American takes charge of police

Ethnic Pashtun has daunting task of reforming Afghan law enforcement

? Charged with reforming a bankrupt police force rife with corruption, Afghanistan’s new interior minister promised Friday to resign after seven months if he fails in his task.

“This is my promise,” Taj Mohammed Wardak, 81, told The Associated Press in Kabul. He said that if the Afghan police force was not a professional one by then, “I will leave.”

But in the provinces, where law is still decided by men with guns, Wardak a naturalized American chosen because he is an ethnic Pashtun faces a nearly impossible task.

“We have no food, no uniforms, no money,” policeman Ghulam Sakhi said at the police station, a newly whitewashed fortress on a hilltop overlooking Gardez.

“We’re drowning in debt,” said fellow officer Farhat Gul. “We are paying for the painting ourselves. We and our families are doing the work.”

Conditions in Gardez, where Wardak served as governor until he was appointed to the interior ministry post this week by the grand council, or loya jirga, are little different from those elsewhere in this shattered land.

In Afghanistan’s Pashtun-dominated areas, people complain that the ethnic Tajik-dominated police force discriminates against them. Trucker Mohammed Khan, who hauls tires from one end of the country to the other, says he is often forced to hand over money at police checkpoints.

“If I don’t pay they say I am Taliban or al-Qaida,” he said.

Things aren’t much better in the capital, Kabul. A policeman who served during the 1980s communist regime said his house was robbed by new officers who came with the Tajik-dominated northern alliance, which took over the city in November when the Taliban fled.

The policeman, who asked not to be identified, said he was also stopped twice at a checkpoint where police took his money even after he told them he was a fellow officer.

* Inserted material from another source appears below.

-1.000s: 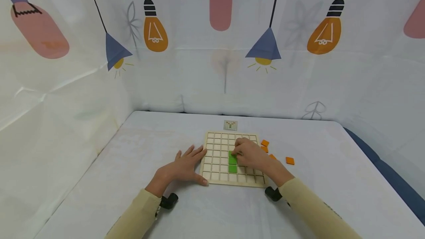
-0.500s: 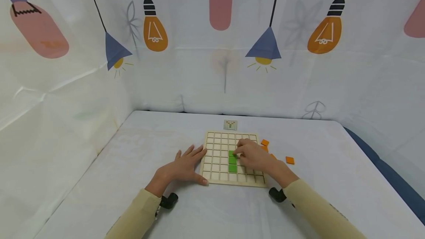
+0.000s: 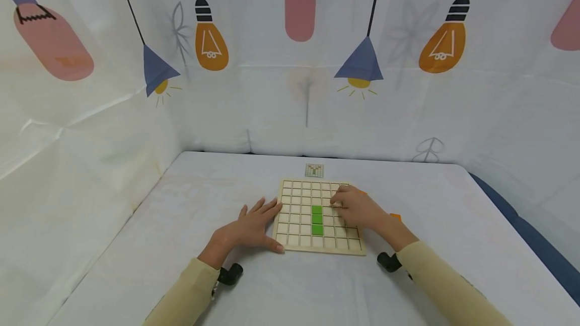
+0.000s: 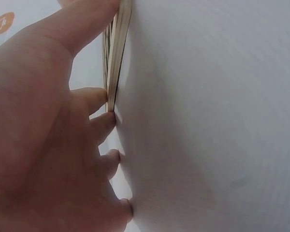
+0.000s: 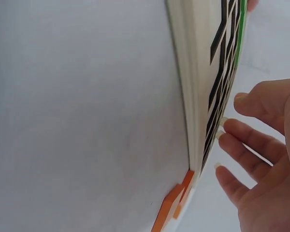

In Gardez, evidence of the daunting task facing the new administration can be seen everywhere.

Rockets have blasted holes in homes and dozens of people have been killed in factional fighting in the last three months. Morale among the police and the security services is low. Guns are everywhere.

“I’m a policeman,” Abdul Samad chuckled as he sat barefoot in a restaurant, his Kalashnikov protectively by his side. “All the men in this town are policemen now.”

Here, as in most parts of Afghanistan, the police have no uniforms and no training. Most of them were fighters who once battled each other and later fought the Taliban. Wardak calls them “jihadis,” or holy warriors, and gave assurance that all they need is one month’s training.

The appointment of Wardak, whom some delegates called too weak for such a stressful position, was seen as an attempt to bring an ethnic balance to the government.

His predecessor was Yunus Qanooni, a Tajik from the northern alliance. Wardak, like President Hamid Karzai, is a Pashtun but unlike many of them is untainted by previous association with the Taliban since he was living in California’s San Fernando Valley when the hardline militia ran the country. He returned home last year.

The selection of a Pashtun is already causing discontent in Kabul, where police walked off the job Friday to demand Qanooni’s return. Qanooni was popular among the Kabul police, most of whom were also northern alliance fighters.

“He was a good man,” Wardak said. “He was doing a good job. They say that 50 percent of the policemen are unhappy about his leaving. I am with them. I am also unhappy.”

Wardak said he would ask the international community for help in achieving his goals of a professional, decently paid police force.

“The world is ready to help,” he said. “But we have to show that we are ready to work.”